• WHAT NEEDS TO BE DONE: Find the line containing "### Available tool" in the entries below. Restate it and each line after it, word for word, up to and including the line containing "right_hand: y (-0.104".

• SUPPLIED DATA:
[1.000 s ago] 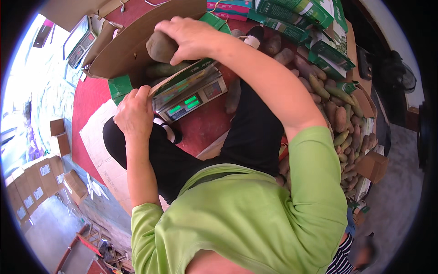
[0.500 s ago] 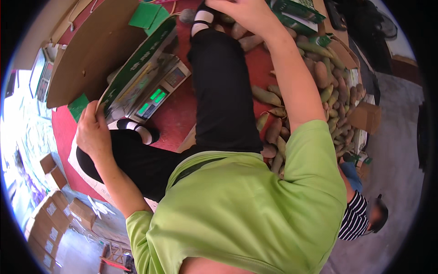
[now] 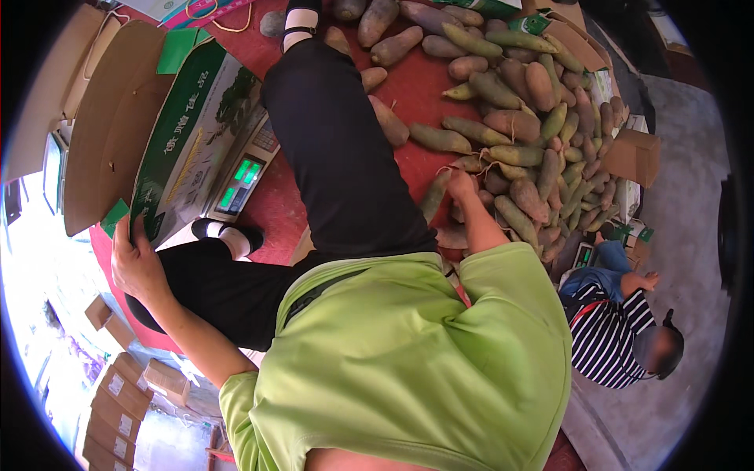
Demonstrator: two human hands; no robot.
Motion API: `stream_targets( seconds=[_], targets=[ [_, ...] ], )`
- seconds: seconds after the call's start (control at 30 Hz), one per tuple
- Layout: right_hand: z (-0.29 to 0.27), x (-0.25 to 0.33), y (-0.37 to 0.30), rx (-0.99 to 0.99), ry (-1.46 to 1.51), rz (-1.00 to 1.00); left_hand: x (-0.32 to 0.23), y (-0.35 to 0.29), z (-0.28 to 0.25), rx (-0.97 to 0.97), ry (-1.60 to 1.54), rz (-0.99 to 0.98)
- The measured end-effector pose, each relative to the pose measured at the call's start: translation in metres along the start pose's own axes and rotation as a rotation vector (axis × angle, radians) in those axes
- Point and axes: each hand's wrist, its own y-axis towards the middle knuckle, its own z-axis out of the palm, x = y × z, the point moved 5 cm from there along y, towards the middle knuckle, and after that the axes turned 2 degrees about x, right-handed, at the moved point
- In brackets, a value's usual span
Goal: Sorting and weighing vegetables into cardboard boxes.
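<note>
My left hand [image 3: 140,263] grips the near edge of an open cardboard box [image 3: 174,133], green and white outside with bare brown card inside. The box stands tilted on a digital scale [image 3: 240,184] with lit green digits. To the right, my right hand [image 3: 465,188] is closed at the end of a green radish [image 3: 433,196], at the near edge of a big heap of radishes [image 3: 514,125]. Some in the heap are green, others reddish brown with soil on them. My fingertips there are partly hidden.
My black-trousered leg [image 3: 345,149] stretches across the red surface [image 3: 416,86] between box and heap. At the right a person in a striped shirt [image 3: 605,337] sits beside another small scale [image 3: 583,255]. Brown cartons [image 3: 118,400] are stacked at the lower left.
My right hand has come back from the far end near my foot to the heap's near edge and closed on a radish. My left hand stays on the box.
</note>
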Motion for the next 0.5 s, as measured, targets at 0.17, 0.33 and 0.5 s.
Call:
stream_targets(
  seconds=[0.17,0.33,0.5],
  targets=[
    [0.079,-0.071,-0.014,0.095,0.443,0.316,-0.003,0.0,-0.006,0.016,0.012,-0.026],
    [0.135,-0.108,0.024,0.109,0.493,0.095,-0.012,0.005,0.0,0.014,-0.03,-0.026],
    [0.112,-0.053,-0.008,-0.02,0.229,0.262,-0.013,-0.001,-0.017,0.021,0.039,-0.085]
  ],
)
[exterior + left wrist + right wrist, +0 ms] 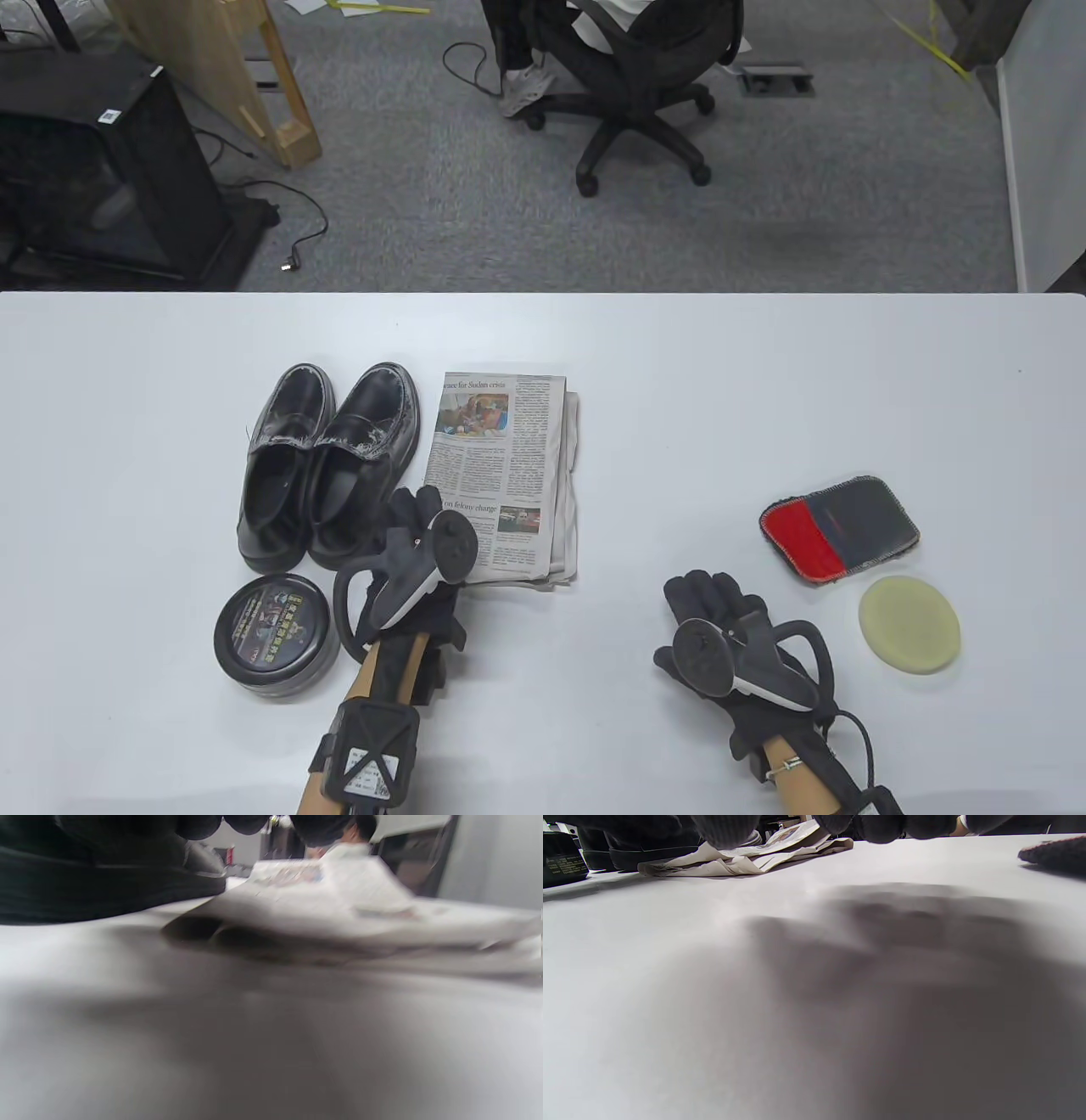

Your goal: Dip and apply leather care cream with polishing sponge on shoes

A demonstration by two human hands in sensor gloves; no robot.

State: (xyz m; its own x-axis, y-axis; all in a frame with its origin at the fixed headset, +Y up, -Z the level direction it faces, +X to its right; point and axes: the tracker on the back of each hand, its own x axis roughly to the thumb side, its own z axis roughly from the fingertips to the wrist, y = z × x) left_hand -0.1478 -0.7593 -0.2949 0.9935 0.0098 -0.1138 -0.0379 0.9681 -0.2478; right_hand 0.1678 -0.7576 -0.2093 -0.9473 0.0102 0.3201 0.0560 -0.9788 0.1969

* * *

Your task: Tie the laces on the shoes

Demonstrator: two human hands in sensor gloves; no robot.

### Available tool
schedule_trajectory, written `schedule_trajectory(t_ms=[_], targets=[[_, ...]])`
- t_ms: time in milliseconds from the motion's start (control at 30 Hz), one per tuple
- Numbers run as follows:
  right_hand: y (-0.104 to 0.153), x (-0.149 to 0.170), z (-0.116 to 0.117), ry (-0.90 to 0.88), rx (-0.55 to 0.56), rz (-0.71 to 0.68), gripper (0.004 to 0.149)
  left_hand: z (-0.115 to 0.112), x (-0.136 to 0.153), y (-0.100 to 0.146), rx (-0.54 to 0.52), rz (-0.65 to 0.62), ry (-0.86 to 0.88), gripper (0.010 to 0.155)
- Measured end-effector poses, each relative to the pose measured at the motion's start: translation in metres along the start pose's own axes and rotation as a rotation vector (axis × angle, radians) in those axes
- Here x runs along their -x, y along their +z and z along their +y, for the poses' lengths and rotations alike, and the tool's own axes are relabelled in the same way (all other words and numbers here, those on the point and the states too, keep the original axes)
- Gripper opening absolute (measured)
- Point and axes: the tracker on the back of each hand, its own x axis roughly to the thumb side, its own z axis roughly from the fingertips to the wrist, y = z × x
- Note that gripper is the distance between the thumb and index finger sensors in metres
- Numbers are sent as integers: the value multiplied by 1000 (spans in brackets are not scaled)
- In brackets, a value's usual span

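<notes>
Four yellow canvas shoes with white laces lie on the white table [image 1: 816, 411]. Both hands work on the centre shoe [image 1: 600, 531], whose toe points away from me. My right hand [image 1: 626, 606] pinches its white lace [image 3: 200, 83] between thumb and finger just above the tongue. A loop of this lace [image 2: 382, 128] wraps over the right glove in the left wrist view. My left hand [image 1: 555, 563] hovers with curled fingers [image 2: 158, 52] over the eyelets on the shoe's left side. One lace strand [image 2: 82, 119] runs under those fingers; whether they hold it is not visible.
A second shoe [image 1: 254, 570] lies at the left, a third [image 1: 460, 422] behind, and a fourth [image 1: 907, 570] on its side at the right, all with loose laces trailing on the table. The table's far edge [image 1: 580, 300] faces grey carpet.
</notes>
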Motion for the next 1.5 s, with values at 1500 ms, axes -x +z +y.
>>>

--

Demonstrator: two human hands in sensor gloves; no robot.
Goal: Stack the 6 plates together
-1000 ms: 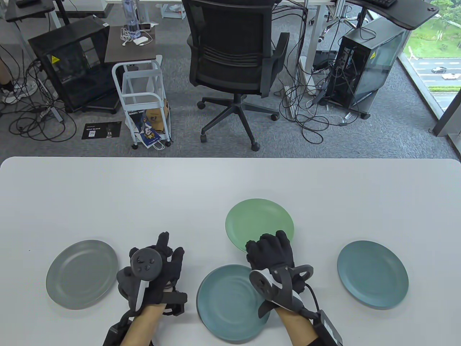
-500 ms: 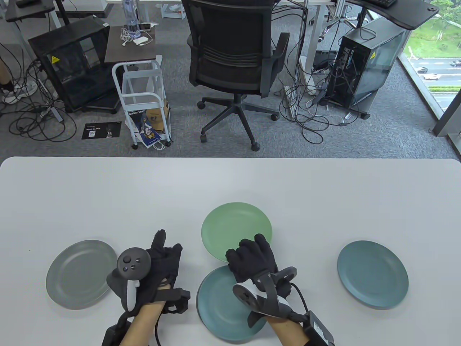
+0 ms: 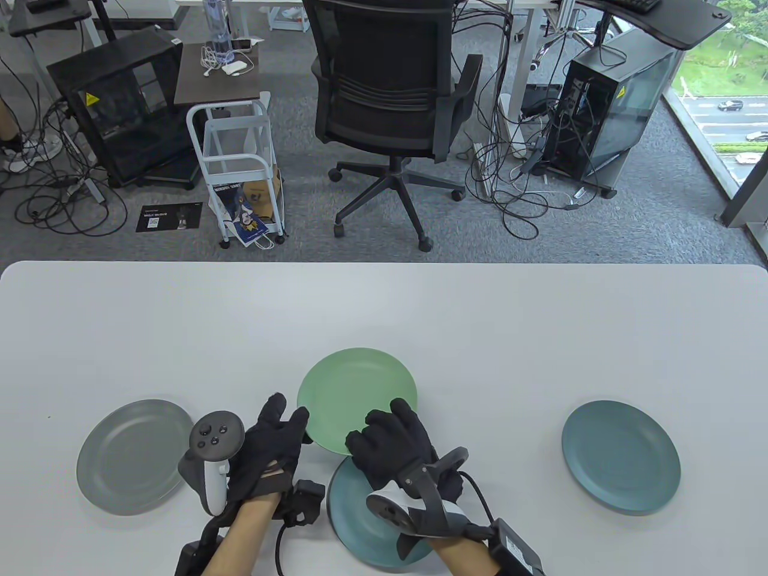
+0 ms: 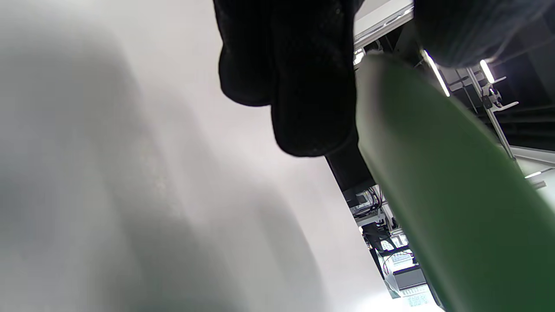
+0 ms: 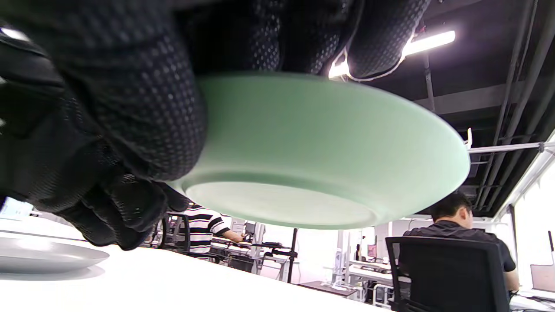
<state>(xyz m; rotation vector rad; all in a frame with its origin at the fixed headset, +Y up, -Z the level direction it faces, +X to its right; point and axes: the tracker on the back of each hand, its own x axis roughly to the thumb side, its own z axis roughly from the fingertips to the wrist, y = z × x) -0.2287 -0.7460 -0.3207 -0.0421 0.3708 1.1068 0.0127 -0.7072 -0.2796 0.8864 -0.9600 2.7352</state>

• YOUR SOLUTION:
### Available tool
schedule_trajectory, written `schedule_trajectory(t_ms=[_], targets=[[_, ...]])`
- t_ms: time in milliseconds from the motion's start (control at 30 Hz), one per tuple
- Numbers run as follows:
  right_hand: y (-0.104 to 0.153), x (-0.149 to 0.170), z (-0.116 to 0.117), ry (-0.90 to 0.88), rx (-0.55 to 0.56), rz (-0.71 to 0.68), gripper (0.004 to 0.149)

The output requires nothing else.